Schlichtung statt Gerichtsverfahren
Als die gemeinsame Schlichtungsstelle für Arzthaftpflichtfragen der norddeutschen Ärztekammern in Hannover aufgelöst wurde, stand bereits fest, dass es ein Pendant nur für den Bereich der Ärztekammer Schleswig-Holstein geben wird. Ziel ist es, eine einvernehmliche und außergerichtliche Streitbeilegung zu erreichen und damit langwierige Gerichtsverfahren zu vermeiden - und das Klima zwischen Ärzteschaft und Patienten zu verbessern.
Wie weit man damit inzwischen gekommen ist, zeigte der Bericht der Leiterin der Schlichtungsstelle, Dr. jur. Jessica Siering in der Kammerversammlung. Die von ihr vorgestellten Daten zeigen auch die Resonanz auf das Angebot: Im Jahr 2024 wurden rund 200 Anträge auf Schlichtung gestellt, in den beiden Vorjahren waren es jeweils zwischen 100 und 150. In 2024 wurden rund 180 Anträge erledigt, rund 70 davon mit Sachentscheidung. Die meisten Behandlungsfehlervorwürfe erreichten die Schlichtungsstelle zur operativen Therapie und Durchführung, gefolgt von Diagnostik und Untersuchung sowie an dritter Stelle postoperative Maßnahmen.
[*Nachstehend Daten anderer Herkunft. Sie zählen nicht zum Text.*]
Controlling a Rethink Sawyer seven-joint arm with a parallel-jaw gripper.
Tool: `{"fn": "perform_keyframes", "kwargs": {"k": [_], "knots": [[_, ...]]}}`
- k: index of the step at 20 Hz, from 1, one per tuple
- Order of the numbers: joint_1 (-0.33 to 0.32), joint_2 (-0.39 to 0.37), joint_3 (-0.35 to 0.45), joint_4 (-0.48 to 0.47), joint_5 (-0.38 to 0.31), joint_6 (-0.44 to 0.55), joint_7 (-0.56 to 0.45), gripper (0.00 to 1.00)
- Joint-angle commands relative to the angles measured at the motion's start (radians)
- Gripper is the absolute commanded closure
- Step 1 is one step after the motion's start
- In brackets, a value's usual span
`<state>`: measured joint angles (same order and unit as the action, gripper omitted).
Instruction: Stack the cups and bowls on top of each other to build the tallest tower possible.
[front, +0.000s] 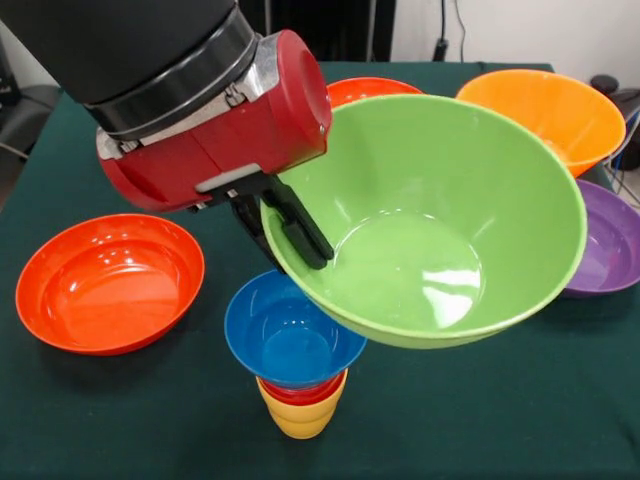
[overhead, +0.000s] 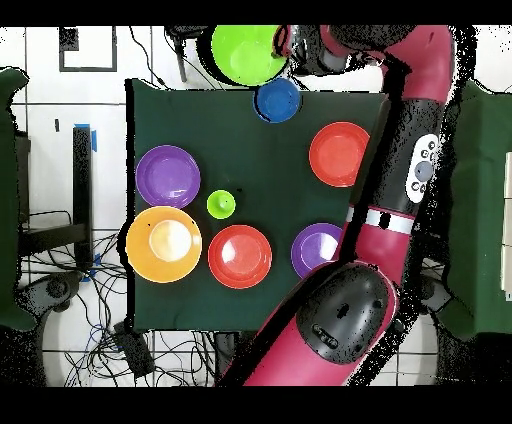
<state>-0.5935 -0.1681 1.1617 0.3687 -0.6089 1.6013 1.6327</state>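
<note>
**Q:** What do you hold, and where is the tower?

**A:** My gripper (front: 292, 228) is clamped on the rim of the big green bowl (front: 430, 220), one dark finger inside the wall, the other outside. The bowl tilts, its mouth turned toward the camera. The tower (front: 298, 365) stands just below the bowl's lower edge: a yellow cup (front: 300, 420) at the bottom, a red cup (front: 300, 393) nested in it, a blue bowl (front: 292, 335) on top.

**Q:** What could go wrong?

**A:** I judge the stack top-heavy. Its base is one narrow cup, and the green bowl is far wider than the blue bowl. If I let go while it is tilted or off centre, it may slide off or tip the whole tower. A nudge from the bowl's underside could do the same.

**Q:** What can't you make out?

**A:** Whether the green bowl already touches the blue bowl; their edges overlap from the front. My outer finger is mostly hidden behind the rim. From above, the cups vanish under the blue bowl. Behind the green bowl, a red-orange bowl (front: 365, 90) shows only a sliver. Beside the green bowl, a purple bowl (front: 612, 245) is cut by the frame edge.
</note>
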Motion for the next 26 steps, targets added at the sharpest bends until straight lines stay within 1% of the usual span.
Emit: {"fn": "perform_keyframes", "kwargs": {"k": [1,7,10,12,14,19,22,26], "knots": [[0.013,-0.015,0.056,-0.045,-0.098,0.134,-0.323,1.00],[0.003,-0.012,0.066,-0.042,-0.110,0.143,-0.355,1.00],[-0.004,-0.013,0.057,-0.031,-0.106,0.132,-0.368,1.00],[-0.010,-0.010,0.059,-0.032,-0.112,0.127,-0.396,1.00],[-0.012,-0.003,0.076,-0.047,-0.133,0.154,-0.421,1.00],[-0.016,0.011,0.121,-0.074,-0.189,0.177,-0.461,1.00],[-0.020,0.017,0.140,-0.076,-0.205,0.181,-0.477,1.00],[-0.027,0.015,0.136,-0.061,-0.202,0.172,-0.480,1.00]]}}
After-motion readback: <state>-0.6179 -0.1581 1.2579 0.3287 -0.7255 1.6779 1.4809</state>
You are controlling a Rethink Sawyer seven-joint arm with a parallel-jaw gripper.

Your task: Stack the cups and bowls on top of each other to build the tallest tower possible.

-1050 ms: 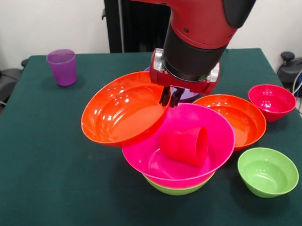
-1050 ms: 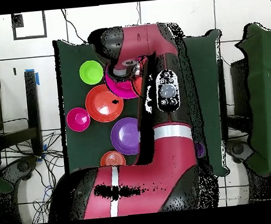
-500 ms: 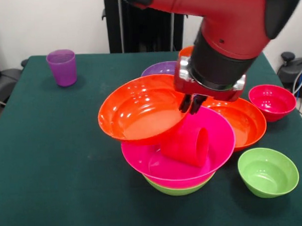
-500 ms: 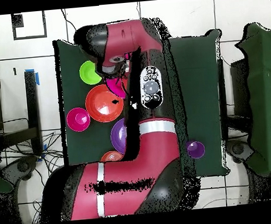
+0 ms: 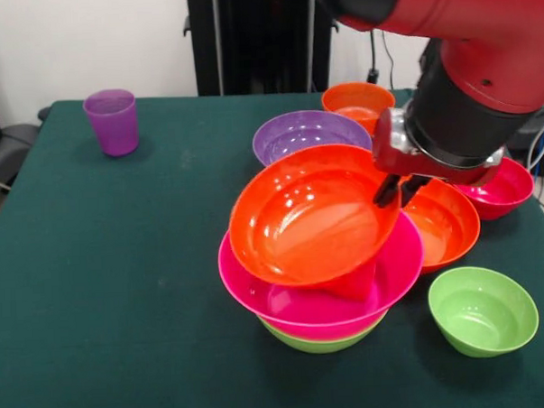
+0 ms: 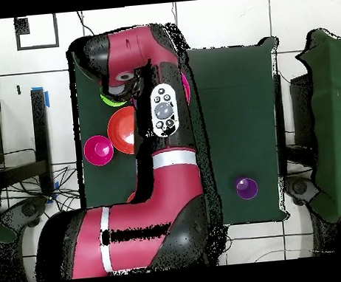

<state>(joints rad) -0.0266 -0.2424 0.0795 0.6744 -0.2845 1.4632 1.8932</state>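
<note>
We read this as the placing step: the arm [image 5: 483,77] is carrying the wide orange bowl [image 5: 310,216] over the tower [image 5: 321,297], which stands near the middle of the green bench [image 5: 104,293]. The bowl hangs tilted above the hot pink bowl [image 5: 397,271], whose base sits in a lime green bowl [image 5: 319,342]. The jaws [image 5: 394,191] are pinched shut on the orange bowl's far right rim.

Next, we judge the bowl needs levelling and lowering, but the red-pink cup [image 5: 355,282] lies on its side inside the hot pink bowl, so the orange one will likely rest crooked on it.

Against the earlier views, the orange bowl has travelled from the picture's left to sit almost centred over the tower, uncovering the purple bowl [image 5: 307,133] and small orange bowl [image 5: 358,103] behind and hiding most of the cup. The purple cup [image 5: 111,122] stands well apart, unmoved.
</note>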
Bezogen auf die Fachgebiete zeigt sich zwischen den Versorgungsebenen ein ähnliches Bild: In den Kliniken betraf jeder dritte Vorwurf die Orthopädie und Unfallchirurgie. Es folgen mit jeweils sieben Prozent die Geburtshilfe, die Pädiatrie und die Viszeralchirurgie. Ebenfalls noch nennenswerte Zahlen mit jeweils fünf Prozent betreffen die Hämatologie und Onkologie, die Kardiologie und die Urologie. Auf alle anderen Fachgebiete zusammen entfallen 30 Prozent. In den Praxen betreffen 35 Prozent der Vorwürfe die Orthopädie und Unfallchirurgie, gefolgt von der Allgemeinchirurgie und der Augenheilkunde (jeweils zwölf Prozent). Auf alle anderen Fachgebiete entfallen in den Praxen 41 Prozent der Vorwürfe.
In zwei Drittel der Fälle wird der angenommene Behandlungsfehler verneint
Wichtig für die betroffenen Ärztinnen und Ärzte: In fast zwei Drittel aller Sachentscheidungen wurde der angenommene Behandlungsfehler im vergangenen Jahr verneint. In elf Prozent der Fälle wurde zwar ein Behandlungsfehler bejaht, aber die Kausalität für den Schaden verneint. Für die verbleibenden 25 Prozent wurden sowohl der angenommene Behandlungsfehler, als auch die Kausalität bejaht.
Wie ging es nach der Sachentscheidung mit diesen Fällen weiter? Hierzu liegen der Schlichtungsstelle nicht alle Daten vor - zum einen, weil manche Antragsteller kein Interesse mehr haben, über den Fortgang zu berichten. Aber auch, weil sich die Einigungsverfahren oft über einen langen Zeitraum erstrecken und weil noch nicht feststeht, ob der Antragsteller weitere Schritte einleitet. Hinzu kommt laut Siering, dass sich die Haftpflichtversicherer oft bedeckt halten. Die Schlichtungsstelle hat deshalb für die in 2024 abgeschlossenen Verfahren gezielt nachgefragt. Hierbei wurde deutlich: Wenn Schadensersatzansprüche von der Schlichtungsstelle bejaht wurden, kam es in 53 Prozent zu einer Einigung. In zwölf Prozent der Fälle wurde eine Klage eingereicht. In sechs Prozent hatte der Antragsteller seine Ansprüche nicht weiter verfolgt und in 29 Prozent wurde noch keine Einigung erzielt.
Wenn die Schlichtungsstelle dagegen die Schadensersatzansprüche abgelehnt hatte, wurde die Angelegenheit anschließend in 95 Prozent der Fälle beigelegt, bei den restlichen fünf Prozent ist der Ausgang noch ungewiss. Das bedeutet: Im vergangenen Jahr wurden mindestens 83 Prozent der Streitigkeiten außergerichtlich beigelegt, wobei 13 Prozent noch offen sind. Für Siering steht deshalb das Fazit fest: "Die Schlichtungsstelle leistet einen wichtigen Beitrag zur Klärung der Streitigkeiten und Vermeidung von gerichtlichen Verfahren."